Your answer must be the full listing below, repeated exactly.
>>
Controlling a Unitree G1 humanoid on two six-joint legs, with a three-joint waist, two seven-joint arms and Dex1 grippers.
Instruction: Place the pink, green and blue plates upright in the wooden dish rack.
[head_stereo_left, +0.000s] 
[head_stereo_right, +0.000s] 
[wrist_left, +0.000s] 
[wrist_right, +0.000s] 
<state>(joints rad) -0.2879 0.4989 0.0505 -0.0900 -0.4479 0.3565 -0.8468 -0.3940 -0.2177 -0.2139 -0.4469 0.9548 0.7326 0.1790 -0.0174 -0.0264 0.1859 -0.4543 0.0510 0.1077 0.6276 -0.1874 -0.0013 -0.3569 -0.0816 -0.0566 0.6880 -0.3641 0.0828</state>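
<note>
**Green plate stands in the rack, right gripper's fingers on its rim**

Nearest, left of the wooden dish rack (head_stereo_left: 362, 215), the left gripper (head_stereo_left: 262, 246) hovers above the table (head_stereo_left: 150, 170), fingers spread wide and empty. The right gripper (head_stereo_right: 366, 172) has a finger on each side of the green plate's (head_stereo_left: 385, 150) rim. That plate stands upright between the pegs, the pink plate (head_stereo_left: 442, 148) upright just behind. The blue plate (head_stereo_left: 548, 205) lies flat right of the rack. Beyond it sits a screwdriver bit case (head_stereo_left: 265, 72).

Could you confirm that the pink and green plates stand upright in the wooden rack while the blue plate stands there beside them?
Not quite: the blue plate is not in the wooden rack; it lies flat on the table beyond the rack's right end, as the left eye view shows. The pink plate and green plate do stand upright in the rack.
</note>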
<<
## FINISHED EXERCISE:
Controlling a Unitree G1 humanoid on two six-joint legs, with a three-joint waist, two seven-joint arms and Dex1 grippers.
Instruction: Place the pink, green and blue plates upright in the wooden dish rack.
[head_stereo_left, +0.000s] 
[head_stereo_right, +0.000s] 
[wrist_left, +0.000s] 
[wrist_right, +0.000s] 
<state>(joints rad) -0.2879 0.4989 0.0505 -0.0900 -0.4479 0.3565 -0.8468 -0.3940 -0.2177 -0.2139 -0.4469 0.9548 0.7326 0.1790 -0.0174 -0.0264 0.1859 -0.4543 0.0510 0.1077 0.6276 -0.1874 -0.0013 -0.3569 -0.0816 -0.0566 0.6880 -0.3641 0.0828</state>
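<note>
**Green plate stands in the rack, right gripper's fingers on its rim**

Nearest, left of the wooden dish rack (head_stereo_left: 362, 215), the left gripper (head_stereo_left: 262, 246) hovers above the table (head_stereo_left: 150, 170), fingers spread wide and empty. The right gripper (head_stereo_right: 366, 172) has a finger on each side of the green plate's (head_stereo_left: 385, 150) rim. That plate stands upright between the pegs, the pink plate (head_stereo_left: 442, 148) upright just behind. The blue plate (head_stereo_left: 548, 205) lies flat right of the rack. Beyond it sits a screwdriver bit case (head_stereo_left: 265, 72).

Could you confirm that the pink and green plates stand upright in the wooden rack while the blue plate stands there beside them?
Not quite: the blue plate is not in the wooden rack; it lies flat on the table beyond the rack's right end, as the left eye view shows. The pink plate and green plate do stand upright in the rack.
</note>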

The exercise has been completed.